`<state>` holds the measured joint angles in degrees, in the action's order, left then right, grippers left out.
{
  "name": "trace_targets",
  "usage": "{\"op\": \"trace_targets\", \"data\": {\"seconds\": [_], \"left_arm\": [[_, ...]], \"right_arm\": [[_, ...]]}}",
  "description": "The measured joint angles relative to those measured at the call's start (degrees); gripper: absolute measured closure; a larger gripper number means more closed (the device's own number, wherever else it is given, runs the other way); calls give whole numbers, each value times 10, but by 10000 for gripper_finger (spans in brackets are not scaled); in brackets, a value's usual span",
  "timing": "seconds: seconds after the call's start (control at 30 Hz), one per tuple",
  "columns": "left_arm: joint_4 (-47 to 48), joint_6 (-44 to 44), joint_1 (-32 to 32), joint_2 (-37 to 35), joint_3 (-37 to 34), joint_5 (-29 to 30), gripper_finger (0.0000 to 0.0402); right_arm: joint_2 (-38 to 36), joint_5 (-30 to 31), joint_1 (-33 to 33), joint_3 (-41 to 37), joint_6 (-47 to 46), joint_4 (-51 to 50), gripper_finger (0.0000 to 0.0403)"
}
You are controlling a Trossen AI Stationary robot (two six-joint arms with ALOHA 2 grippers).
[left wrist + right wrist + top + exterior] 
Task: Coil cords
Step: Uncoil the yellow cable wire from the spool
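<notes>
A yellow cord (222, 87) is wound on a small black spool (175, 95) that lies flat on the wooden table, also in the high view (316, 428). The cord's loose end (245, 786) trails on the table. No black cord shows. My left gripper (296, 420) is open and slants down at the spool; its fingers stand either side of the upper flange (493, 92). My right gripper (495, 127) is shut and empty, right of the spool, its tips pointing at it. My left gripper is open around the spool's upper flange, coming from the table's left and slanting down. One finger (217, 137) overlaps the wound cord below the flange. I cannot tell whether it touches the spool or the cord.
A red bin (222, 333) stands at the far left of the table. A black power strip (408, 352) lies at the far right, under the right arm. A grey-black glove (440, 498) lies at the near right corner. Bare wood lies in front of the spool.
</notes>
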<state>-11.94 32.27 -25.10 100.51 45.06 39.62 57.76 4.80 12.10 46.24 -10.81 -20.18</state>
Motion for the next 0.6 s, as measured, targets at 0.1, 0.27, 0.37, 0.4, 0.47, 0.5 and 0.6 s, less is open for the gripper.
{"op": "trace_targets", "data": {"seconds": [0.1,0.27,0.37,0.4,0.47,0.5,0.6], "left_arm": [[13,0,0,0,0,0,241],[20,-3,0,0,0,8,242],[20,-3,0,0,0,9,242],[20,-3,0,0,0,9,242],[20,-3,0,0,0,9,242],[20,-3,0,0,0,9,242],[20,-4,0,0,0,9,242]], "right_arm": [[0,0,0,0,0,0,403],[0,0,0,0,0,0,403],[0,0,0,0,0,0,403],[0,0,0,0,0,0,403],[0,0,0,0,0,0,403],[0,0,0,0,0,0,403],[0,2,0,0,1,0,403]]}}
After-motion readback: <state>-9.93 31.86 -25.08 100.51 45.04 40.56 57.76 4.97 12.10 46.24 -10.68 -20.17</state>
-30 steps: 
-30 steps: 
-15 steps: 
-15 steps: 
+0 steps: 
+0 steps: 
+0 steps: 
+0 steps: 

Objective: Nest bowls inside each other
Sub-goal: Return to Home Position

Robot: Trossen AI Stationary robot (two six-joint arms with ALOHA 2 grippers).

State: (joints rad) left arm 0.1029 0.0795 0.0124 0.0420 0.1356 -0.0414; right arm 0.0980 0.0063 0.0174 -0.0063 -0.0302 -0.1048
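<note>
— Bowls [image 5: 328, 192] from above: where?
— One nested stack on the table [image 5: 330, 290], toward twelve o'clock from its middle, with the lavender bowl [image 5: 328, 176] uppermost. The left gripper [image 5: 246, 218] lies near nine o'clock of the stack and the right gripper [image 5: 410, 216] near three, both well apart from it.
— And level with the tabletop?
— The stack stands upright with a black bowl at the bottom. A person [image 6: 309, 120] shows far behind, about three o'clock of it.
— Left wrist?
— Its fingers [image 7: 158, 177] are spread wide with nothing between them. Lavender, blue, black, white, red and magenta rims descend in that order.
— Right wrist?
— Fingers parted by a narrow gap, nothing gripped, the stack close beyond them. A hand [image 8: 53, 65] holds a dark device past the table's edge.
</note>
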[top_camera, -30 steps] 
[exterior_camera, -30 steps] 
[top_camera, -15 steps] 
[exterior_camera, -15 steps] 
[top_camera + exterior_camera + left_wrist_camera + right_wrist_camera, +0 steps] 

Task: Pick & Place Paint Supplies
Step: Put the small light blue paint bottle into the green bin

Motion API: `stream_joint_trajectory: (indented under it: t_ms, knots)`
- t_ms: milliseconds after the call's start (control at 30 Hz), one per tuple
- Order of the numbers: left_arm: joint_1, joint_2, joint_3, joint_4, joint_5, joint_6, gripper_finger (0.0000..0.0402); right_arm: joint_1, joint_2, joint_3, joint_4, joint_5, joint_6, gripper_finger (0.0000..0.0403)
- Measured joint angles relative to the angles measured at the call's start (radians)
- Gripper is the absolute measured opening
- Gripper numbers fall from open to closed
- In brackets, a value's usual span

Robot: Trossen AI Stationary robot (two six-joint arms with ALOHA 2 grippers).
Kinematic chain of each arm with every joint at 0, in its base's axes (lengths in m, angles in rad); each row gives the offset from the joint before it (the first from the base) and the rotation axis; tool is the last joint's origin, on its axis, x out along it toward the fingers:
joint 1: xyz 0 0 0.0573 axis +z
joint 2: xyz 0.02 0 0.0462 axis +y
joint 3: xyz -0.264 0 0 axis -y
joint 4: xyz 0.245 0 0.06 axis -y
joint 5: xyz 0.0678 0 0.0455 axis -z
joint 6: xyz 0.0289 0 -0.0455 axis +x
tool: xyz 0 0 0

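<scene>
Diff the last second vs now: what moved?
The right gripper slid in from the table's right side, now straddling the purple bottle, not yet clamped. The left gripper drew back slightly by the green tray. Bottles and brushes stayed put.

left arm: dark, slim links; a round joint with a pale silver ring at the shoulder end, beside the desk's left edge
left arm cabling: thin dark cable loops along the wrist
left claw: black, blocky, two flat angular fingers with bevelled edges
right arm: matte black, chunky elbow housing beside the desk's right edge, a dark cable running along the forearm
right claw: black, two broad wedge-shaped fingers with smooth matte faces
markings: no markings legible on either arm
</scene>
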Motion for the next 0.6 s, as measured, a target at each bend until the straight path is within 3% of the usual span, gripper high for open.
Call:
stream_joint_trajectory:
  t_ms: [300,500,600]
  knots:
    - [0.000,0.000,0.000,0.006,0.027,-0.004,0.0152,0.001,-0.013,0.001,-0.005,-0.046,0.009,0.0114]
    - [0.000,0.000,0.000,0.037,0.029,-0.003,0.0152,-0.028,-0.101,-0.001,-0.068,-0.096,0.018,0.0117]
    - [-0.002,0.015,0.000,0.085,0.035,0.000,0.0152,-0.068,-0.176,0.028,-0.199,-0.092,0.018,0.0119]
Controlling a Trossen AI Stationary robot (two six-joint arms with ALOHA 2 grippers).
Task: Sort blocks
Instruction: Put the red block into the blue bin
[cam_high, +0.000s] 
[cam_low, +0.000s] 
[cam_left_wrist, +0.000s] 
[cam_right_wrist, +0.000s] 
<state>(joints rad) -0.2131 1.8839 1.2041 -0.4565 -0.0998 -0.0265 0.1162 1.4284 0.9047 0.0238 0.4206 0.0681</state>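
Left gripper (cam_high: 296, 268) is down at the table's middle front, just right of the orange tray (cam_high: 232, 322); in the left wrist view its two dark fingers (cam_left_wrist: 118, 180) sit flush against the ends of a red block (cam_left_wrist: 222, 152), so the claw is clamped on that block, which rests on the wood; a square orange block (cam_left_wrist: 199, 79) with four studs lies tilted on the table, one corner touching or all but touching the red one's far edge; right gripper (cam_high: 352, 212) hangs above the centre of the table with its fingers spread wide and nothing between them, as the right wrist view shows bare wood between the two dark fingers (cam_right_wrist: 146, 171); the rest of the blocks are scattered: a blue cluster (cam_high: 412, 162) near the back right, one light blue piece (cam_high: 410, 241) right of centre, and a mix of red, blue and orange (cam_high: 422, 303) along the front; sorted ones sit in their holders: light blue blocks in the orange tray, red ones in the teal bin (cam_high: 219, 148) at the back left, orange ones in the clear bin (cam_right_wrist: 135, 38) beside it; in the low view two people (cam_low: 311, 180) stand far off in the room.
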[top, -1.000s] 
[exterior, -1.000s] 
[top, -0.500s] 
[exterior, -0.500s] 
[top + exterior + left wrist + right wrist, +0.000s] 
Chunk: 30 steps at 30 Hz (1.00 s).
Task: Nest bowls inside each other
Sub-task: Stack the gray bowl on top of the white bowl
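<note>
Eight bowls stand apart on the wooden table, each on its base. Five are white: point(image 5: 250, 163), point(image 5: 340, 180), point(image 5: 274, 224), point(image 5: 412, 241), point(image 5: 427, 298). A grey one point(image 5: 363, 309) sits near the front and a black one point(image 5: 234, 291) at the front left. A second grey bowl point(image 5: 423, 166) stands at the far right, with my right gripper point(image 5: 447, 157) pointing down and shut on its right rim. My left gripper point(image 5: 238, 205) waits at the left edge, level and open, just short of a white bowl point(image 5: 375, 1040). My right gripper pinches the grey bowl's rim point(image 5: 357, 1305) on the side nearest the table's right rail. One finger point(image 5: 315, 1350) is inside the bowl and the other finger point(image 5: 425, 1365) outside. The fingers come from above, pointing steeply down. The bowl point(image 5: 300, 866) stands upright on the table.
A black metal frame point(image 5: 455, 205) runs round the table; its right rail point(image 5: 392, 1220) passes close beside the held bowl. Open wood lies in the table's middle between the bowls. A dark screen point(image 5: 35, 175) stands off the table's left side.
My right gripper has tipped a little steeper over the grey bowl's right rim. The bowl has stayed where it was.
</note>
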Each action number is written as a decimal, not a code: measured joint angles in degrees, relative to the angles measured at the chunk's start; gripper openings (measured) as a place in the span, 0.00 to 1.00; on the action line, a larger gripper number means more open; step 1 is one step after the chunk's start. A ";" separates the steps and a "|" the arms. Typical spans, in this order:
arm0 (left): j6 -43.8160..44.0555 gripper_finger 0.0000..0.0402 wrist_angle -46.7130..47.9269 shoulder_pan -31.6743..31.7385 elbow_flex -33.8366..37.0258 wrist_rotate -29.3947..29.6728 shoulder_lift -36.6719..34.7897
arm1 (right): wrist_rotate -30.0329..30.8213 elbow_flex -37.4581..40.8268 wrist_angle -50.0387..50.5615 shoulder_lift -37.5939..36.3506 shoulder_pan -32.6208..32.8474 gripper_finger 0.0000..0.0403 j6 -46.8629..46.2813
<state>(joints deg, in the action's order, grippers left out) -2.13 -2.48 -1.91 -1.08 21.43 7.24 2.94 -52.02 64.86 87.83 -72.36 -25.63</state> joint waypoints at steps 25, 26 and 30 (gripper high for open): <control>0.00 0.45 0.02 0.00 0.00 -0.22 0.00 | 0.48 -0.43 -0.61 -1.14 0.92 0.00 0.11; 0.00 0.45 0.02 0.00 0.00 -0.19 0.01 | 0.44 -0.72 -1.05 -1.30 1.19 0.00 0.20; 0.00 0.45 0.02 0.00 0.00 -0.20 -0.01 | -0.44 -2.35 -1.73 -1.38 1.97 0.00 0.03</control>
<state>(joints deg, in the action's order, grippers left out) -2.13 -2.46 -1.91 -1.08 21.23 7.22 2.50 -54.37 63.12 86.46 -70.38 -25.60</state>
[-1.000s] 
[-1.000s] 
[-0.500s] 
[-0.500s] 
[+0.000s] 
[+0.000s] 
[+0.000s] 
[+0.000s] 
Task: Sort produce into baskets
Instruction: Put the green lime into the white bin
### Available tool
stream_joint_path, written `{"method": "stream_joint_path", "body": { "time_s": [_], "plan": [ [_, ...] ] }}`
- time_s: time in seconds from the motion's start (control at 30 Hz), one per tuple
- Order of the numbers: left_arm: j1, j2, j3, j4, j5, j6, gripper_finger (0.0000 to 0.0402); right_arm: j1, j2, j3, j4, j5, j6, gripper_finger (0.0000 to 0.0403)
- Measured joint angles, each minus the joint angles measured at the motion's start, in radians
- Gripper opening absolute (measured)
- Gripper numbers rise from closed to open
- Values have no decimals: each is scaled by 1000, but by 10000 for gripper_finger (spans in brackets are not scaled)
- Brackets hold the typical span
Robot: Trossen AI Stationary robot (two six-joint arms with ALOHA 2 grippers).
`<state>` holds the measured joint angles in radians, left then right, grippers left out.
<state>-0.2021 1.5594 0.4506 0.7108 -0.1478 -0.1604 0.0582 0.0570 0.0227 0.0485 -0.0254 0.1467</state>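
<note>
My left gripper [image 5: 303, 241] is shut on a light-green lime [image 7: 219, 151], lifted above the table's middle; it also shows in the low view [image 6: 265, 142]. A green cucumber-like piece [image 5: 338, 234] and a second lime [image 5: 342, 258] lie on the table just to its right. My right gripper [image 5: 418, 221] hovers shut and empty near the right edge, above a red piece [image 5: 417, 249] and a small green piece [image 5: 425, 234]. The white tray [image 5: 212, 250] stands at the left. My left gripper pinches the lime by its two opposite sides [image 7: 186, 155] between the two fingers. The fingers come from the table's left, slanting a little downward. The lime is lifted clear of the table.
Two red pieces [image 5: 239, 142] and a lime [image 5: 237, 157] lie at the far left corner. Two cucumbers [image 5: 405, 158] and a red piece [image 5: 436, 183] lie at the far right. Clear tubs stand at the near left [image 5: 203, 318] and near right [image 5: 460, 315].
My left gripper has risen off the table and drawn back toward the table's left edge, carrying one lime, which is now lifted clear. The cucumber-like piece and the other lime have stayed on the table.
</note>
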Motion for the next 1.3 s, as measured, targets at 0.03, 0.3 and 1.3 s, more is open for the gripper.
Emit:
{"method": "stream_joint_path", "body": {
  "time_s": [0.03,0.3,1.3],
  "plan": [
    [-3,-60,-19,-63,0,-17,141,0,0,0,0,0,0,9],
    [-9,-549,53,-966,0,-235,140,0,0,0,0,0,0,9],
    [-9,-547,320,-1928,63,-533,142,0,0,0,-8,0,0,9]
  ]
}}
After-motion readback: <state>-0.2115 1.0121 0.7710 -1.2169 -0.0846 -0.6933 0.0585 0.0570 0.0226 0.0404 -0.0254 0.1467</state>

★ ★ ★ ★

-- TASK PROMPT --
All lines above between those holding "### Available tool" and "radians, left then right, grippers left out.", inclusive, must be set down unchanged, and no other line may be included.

-- SOLUTION FOR THIS TASK --
### Available tool
stream_joint_path, written `{"method": "stream_joint_path", "body": { "time_s": [_], "plan": [ [_, ...] ] }}`
- time_s: time in seconds from the motion's start (control at 30 Hz), one per tuple
- Order of the numbers: left_arm: j1, j2, j3, j4, j5, j6, gripper_finger (0.0000 to 0.0402); right_arm: j1, j2, j3, j4, j5, j6, gripper_finger (0.0000 to 0.0403)
- Measured joint angles, each minus the joint angles measured at the motion's start, in radians
- Gripper opening absolute (measured)
- Gripper numbers rise from closed to open
- Values have no decimals: each is scaled by 1000, but by 10000 for gripper_finger (spans in brackets are not scaled)
- Brackets hold the typical span
Robot: Trossen AI Stationary robot (two six-joint arms with ALOHA 2 grippers).
`<state>` holds the measured joint angles in radians, left then right, grippers left out.

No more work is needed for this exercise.